* _GOAL OF THE EXERCISE_
Transcribe the data exactly. Leave nothing out.

Start of INPUT DATA

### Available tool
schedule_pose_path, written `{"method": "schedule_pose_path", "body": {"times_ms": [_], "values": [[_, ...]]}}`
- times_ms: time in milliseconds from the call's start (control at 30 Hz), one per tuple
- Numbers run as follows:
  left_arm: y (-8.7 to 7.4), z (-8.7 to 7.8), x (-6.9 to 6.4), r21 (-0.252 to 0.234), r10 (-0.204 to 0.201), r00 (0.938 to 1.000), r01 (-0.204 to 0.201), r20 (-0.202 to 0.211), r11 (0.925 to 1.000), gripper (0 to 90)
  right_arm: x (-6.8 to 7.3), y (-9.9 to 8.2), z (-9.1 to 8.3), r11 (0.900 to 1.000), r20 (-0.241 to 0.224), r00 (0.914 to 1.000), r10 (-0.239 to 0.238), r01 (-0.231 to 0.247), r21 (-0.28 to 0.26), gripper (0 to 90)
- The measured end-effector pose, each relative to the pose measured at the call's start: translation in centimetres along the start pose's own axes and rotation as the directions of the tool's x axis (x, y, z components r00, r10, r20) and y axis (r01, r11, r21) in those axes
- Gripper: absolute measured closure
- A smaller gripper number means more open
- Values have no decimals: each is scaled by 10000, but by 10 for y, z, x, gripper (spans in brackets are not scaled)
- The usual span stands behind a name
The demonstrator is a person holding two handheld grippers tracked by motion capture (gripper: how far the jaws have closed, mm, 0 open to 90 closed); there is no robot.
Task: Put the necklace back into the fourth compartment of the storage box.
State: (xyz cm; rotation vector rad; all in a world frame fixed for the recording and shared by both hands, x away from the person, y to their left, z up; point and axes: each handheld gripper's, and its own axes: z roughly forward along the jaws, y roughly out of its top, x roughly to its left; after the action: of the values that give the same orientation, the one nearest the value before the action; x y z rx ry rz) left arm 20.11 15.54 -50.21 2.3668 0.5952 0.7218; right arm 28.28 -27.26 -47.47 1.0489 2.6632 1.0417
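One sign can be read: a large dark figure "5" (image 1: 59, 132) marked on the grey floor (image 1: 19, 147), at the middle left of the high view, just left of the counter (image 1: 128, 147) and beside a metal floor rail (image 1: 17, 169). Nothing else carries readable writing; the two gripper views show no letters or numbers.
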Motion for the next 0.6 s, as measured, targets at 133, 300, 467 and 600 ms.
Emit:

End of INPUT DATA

* _EXERCISE OUTPUT_
### Available tool
schedule_pose_path, written `{"method": "schedule_pose_path", "body": {"times_ms": [_], "values": [[_, ...]]}}`
- times_ms: time in milliseconds from the call's start (control at 30 Hz), one per tuple
- Numbers run as follows:
  left_arm: y (-8.7 to 7.4), z (-8.7 to 7.8), x (-6.9 to 6.4), r21 (-0.252 to 0.234), r10 (-0.204 to 0.201), r00 (0.938 to 1.000), r01 (-0.204 to 0.201), r20 (-0.202 to 0.211), r11 (0.925 to 1.000), gripper (0 to 90)
  right_arm: x (-6.8 to 7.3), y (-9.9 to 8.2), z (-9.1 to 8.3), r11 (0.900 to 1.000), r20 (-0.241 to 0.224), r00 (0.914 to 1.000), r10 (-0.239 to 0.238), r01 (-0.231 to 0.247), r21 (-0.28 to 0.26), gripper (0 to 90)
- The measured end-effector pose, each relative to the pose measured at the call's start: translation in centimetres along the start pose's own axes and rotation as the directions of the tool's x axis (x, y, z components r00, r10, r20) and y axis (r01, r11, r21) in those axes
- Gripper: absolute measured closure
- A smaller gripper number means more open
- Values have no decimals: each is scaled by 10000, but by 10 for y, z, x, gripper (spans in brackets are not scaled)
- The usual span stands behind a name
The demonstrator is a person holding two handheld grippers tracked by motion capture (gripper: how far the jaws have closed, mm, 0 open to 90 closed); there is no robot.
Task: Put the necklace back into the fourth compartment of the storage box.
State: (xyz cm; rotation vector rad; all in a world frame fixed for the recording and shared by both hands, x away from the person, y to their left, z up; point and axes: each handheld gripper's, and its own axes: z roughly forward along the jaws, y roughly out of its top, x roughly to its left; after the action: of the values that give the same orientation, the one nearest the value before the action; x y z rx ry rz) left arm 20.11 15.54 -50.21 2.3668 0.5952 0.7218; right arm 28.28 -27.26 -47.47 1.0489 2.6632 1.0417
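One sign can be read: a large dark figure "5" (image 1: 59, 132) marked on the grey floor (image 1: 19, 147), at the middle left of the high view, just left of the counter (image 1: 128, 147) and beside a metal floor rail (image 1: 17, 169). Nothing else carries readable writing; the two gripper views show no letters or numbers.
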Motion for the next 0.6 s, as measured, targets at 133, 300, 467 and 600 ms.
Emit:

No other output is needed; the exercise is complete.